Quote, word for word, only the lines running from the line with "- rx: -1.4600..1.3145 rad" through the end of the listing. Leave out the pictures.
........
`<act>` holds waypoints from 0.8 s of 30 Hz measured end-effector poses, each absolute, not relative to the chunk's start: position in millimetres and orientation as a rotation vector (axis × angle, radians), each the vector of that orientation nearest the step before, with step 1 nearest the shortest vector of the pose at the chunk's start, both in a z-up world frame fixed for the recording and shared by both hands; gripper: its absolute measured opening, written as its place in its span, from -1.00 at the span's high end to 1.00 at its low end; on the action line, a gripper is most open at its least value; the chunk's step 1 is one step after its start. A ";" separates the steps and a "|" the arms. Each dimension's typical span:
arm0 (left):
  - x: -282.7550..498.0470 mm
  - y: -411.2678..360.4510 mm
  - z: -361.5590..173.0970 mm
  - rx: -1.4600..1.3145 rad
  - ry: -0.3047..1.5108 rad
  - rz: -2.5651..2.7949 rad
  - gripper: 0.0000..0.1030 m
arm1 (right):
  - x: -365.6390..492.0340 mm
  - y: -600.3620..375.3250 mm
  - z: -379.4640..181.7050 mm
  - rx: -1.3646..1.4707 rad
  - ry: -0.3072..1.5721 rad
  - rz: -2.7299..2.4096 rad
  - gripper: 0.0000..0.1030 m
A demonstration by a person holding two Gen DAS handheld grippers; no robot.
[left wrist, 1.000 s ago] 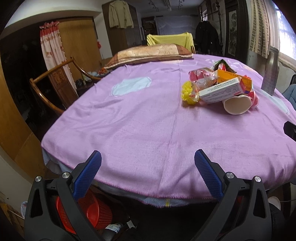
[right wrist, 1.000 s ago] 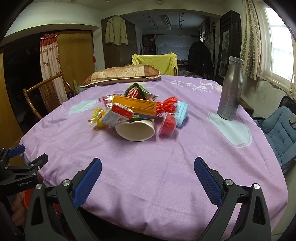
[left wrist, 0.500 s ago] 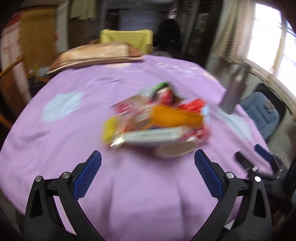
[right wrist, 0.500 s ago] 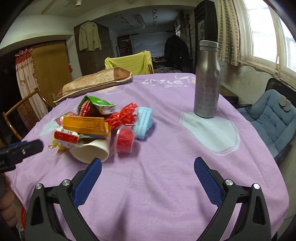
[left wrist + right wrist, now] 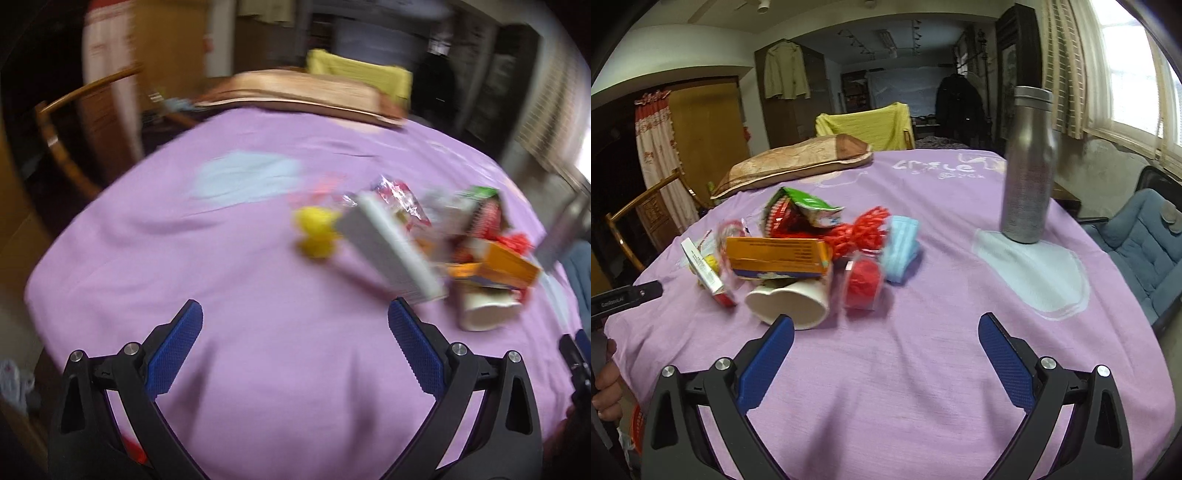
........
# [Output below]
  - rx: -1.4600..1.3145 rad
  - ry: -0.3047..1.5108 rad
  - rz: -2.5651..2.7949 rad
  - gripper: 0.0000..0.1030 m
arm1 (right):
  - x: -365.6390..492.0340 mm
  - y: -600.3620..375.3250 mm
  - z: -379.4640..181.7050 mm
  - rx: -1.3646..1.4707 rad
  - ry: -0.3072..1.5721 rad
  - rz: -2.7299..2.4096 rad
  - gripper: 0.0000..0.1030 m
A demonstration by a person holding two Gen DAS handheld grippers; no robot.
[left wrist, 1.000 s ago] 
[right wrist, 1.000 s ago] 
[left wrist, 0.500 s ago] 
[right wrist, 0.500 s ago] 
[left wrist + right wrist, now] 

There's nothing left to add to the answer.